### Work instructions
When the line with "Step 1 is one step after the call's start" appears below, start repeating lines exactly, and keep going through the line with "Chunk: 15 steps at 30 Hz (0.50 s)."; add nothing outside that span.

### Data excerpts
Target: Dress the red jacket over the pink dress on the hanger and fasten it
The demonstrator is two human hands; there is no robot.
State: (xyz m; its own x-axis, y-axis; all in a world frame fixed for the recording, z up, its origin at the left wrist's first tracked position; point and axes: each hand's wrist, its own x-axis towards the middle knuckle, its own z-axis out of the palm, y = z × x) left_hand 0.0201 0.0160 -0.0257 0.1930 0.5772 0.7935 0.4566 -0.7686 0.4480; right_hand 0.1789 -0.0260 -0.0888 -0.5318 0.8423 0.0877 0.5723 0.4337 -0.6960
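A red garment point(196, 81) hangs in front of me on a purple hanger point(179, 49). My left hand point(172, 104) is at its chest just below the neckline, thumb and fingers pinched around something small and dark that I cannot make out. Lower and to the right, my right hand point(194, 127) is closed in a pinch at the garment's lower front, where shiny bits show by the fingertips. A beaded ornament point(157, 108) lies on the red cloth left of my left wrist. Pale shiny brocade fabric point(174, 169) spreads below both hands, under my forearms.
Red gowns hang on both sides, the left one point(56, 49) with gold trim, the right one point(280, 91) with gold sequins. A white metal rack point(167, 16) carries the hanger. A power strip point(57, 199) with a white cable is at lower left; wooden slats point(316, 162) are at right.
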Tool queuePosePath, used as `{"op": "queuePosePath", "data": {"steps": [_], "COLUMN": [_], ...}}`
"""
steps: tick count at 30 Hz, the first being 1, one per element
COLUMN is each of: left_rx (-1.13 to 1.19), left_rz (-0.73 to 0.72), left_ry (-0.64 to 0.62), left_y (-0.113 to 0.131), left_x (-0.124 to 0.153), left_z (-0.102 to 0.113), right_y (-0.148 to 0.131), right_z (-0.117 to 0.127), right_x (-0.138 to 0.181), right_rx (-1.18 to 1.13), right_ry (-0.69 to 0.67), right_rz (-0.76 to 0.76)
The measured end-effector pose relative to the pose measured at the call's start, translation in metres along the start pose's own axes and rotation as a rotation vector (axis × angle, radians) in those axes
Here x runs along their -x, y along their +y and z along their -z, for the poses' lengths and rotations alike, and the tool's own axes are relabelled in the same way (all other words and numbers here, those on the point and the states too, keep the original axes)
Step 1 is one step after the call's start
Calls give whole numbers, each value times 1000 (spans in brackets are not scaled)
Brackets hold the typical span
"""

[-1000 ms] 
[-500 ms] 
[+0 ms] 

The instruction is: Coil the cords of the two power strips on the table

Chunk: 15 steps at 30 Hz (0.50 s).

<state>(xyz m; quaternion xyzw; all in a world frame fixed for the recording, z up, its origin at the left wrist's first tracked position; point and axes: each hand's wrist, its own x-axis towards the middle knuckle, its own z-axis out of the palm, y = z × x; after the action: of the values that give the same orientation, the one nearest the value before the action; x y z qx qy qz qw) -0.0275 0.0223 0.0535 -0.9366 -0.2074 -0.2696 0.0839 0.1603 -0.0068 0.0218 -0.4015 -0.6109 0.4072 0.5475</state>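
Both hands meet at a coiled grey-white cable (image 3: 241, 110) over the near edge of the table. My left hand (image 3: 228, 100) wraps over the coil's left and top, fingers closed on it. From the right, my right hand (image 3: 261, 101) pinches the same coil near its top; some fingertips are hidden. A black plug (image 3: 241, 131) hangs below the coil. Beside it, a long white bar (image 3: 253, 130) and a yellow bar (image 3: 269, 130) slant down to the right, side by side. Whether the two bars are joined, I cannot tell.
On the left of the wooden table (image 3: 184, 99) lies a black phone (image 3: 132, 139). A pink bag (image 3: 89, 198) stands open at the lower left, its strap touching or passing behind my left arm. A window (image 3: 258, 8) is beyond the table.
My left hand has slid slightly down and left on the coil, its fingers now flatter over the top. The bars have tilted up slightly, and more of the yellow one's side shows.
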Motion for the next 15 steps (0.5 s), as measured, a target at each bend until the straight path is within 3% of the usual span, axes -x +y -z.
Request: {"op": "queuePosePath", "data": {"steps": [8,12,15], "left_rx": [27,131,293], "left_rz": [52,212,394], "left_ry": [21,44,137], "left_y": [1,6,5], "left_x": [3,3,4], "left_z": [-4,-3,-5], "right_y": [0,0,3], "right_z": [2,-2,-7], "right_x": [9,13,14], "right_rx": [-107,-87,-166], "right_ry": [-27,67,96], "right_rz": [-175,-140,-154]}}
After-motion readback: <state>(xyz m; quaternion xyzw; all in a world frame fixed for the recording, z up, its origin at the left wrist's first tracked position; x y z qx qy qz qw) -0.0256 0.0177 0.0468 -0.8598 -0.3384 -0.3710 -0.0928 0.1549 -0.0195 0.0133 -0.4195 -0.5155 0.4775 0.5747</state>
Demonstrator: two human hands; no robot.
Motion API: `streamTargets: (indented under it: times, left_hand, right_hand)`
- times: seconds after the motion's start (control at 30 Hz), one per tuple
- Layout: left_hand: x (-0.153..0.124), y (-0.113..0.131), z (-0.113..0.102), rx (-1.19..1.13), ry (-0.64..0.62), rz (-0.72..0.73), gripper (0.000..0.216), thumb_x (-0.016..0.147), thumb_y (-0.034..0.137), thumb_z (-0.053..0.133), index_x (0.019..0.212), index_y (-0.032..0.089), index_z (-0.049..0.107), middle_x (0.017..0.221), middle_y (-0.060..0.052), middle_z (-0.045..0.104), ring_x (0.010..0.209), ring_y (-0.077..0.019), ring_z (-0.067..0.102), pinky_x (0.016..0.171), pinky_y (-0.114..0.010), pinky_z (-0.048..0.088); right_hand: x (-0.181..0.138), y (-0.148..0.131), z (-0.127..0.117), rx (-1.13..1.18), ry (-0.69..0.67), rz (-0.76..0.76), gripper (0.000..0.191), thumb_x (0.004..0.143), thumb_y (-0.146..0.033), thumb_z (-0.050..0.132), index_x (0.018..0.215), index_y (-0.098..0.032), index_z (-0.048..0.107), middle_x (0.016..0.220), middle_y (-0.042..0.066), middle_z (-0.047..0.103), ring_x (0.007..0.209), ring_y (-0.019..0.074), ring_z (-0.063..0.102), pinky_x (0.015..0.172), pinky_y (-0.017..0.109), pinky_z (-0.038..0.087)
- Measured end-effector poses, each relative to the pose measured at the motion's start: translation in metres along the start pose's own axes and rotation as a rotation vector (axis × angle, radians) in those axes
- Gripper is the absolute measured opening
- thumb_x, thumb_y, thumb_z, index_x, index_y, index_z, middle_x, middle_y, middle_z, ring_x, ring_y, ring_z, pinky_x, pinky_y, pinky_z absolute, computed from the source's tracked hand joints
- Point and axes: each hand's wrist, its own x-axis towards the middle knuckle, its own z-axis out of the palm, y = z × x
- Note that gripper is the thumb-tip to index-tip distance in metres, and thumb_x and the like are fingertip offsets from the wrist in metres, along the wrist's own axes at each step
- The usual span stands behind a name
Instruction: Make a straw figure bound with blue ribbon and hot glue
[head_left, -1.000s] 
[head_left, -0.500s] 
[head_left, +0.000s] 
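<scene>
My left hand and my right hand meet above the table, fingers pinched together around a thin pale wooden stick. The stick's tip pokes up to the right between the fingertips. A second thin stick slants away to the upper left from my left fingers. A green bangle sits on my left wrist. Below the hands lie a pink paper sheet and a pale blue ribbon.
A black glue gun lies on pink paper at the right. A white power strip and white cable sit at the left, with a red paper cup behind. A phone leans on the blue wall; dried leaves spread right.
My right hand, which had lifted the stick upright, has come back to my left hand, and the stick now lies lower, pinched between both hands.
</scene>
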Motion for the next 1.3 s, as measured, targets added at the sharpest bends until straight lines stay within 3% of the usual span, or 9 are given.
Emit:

### Exercise answer
Step 1 is one step after the call's start
Calls give whole numbers, each value times 1000 (spans in brackets are not scaled)
Brackets hold the typical span
"""

[-1000 ms] 
[-500 ms] 
[+0 ms] 

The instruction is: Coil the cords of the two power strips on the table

Chunk: 15 steps at 30 Hz (0.50 s).

The answer has nothing more to it.